In the cuda library thrust, you can use thrust::device_vector<classT> to define a vector on device, and the data transfer between host STL vector and device vector is very straightforward. you can refer to this useful link:http://docs.nvidia.com/cuda/thrust/index.html to find some useful examples.
you can't use std::vector in device code, you should use array instead.
I think you can implement a device vector by youself, because CUDA supports dynamic memory alloction in device codes. Operator new/delete are also supported. Here is an extremely simple prototype of device vector in CUDA, but it does work. It hasn't been tested sufficiently.
template<typename T>
class LocalVector
{
private:
T* m_begin;
T* m_end;
size_t capacity;
size_t length;
__device__ void expand() {
capacity *= 2;
size_t tempLength = (m_end - m_begin);
T* tempBegin = new T[capacity];
memcpy(tempBegin, m_begin, tempLength * sizeof(T));
delete[] m_begin;
m_begin = tempBegin;
m_end = m_begin + tempLength;
length = static_cast<size_t>(m_end - m_begin);
}
public:
__device__ explicit LocalVector() : length(0), capacity(16) {
m_begin = new T[capacity];
m_end = m_begin;
}
__device__ T& operator[] (unsigned int index) {
return *(m_begin + index);//*(begin+index)
}
__device__ T* begin() {
return m_begin;
}
__device__ T* end() {
return m_end;
}
__device__ ~LocalVector()
{
delete[] m_begin;
m_begin = nullptr;
}
__device__ void add(T t) {
if ((m_end - m_begin) >= capacity) {
expand();
}
new (m_end) T(t);
m_end++;
length++;
}
__device__ T pop() {
T endElement = (*m_end);
delete m_end;
m_end--;
return endElement;
}
__device__ size_t getSize() {
return length;
}
};
You can't use std::vector in device-side code. Why?

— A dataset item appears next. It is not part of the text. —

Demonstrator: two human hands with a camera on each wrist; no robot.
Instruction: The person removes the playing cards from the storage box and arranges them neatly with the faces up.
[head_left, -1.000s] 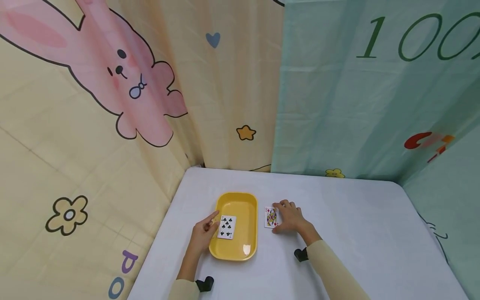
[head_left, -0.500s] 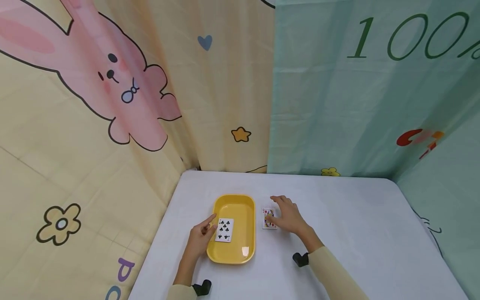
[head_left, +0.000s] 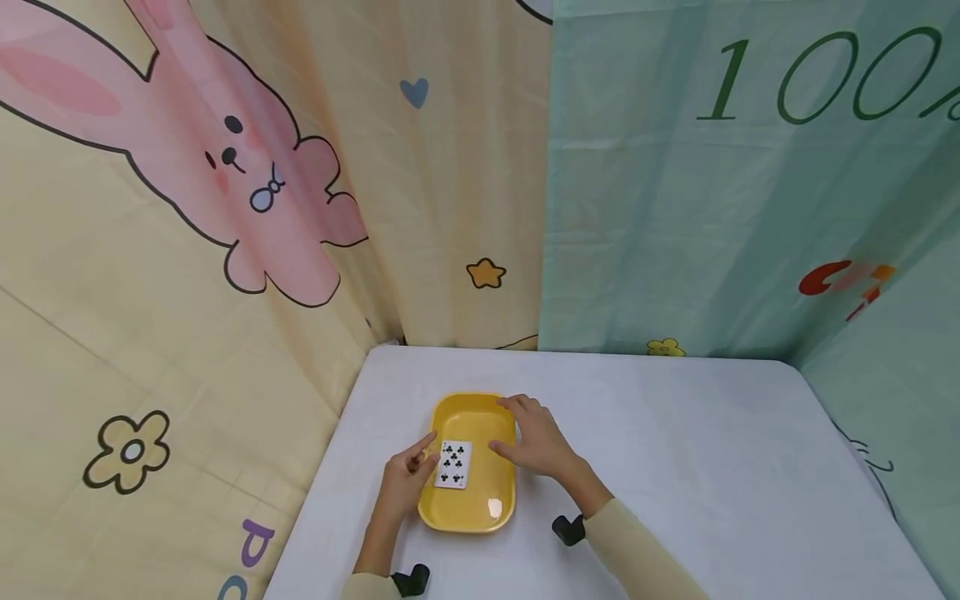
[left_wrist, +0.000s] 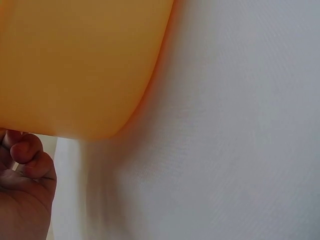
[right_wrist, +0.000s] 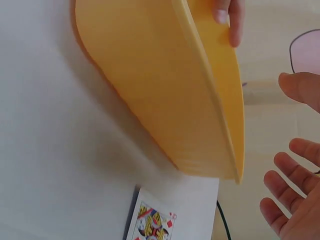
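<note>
A yellow tray sits on the table, with a clubs playing card face up at the left side of it in the head view. My left hand grips the tray's left rim; the left wrist view shows the curled fingers right at the edge. Over the tray's right rim, my right hand has its fingers spread and nothing in them. A diamonds face card lies face up on the table beside the tray in the right wrist view; in the head view the right hand hides it.
The table has a white cover. Patterned curtains enclose it at the back and along both sides. Black wrist pieces sit at both sleeve ends.
My right hand has moved left from the diamonds face card to the tray's right rim, its fingers spread. My left hand stays at the tray's left rim, and the clubs card has not moved.
</note>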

It's not marked to allow this
The "formal" reason is that, to use code in your device-side function or kernel, that code itself has to be in a __device__ function; and the code in the standard library, including, std::vector is not. (There's an exception for constexpr code; and in C++20, std::vector does have constexpr methods, but CUDA does not support C++20 at the moment, plus, that constexprness is effectively limited.)
You probably don't really want to
The std::vector class uses allocators to obtain more memory when it needs to grow the storage for the vectors you create or add into. By default (i.e. if you use std::vector<T> for some T) - that allocation is on the heap. While this could be adapted to the GPU - it would be quite slow, and incredibly slow if each "CUDA thread" would dynamically allocate its own memory.
#Now, you could say "But I don't want to allocate memory, I just want to read from the vector!" - well, in that case, you don't need a vector per se. Just copy the data to some on-device buffer, and either pass a pointer and a size, or use a CUDA-capable span, like in cuda-kat. Another option, though a bit "heavier", is to use the [NVIDIA thrust library]'s 3 "device vector" class. Under the hood, it's quite different from the standard library vector though.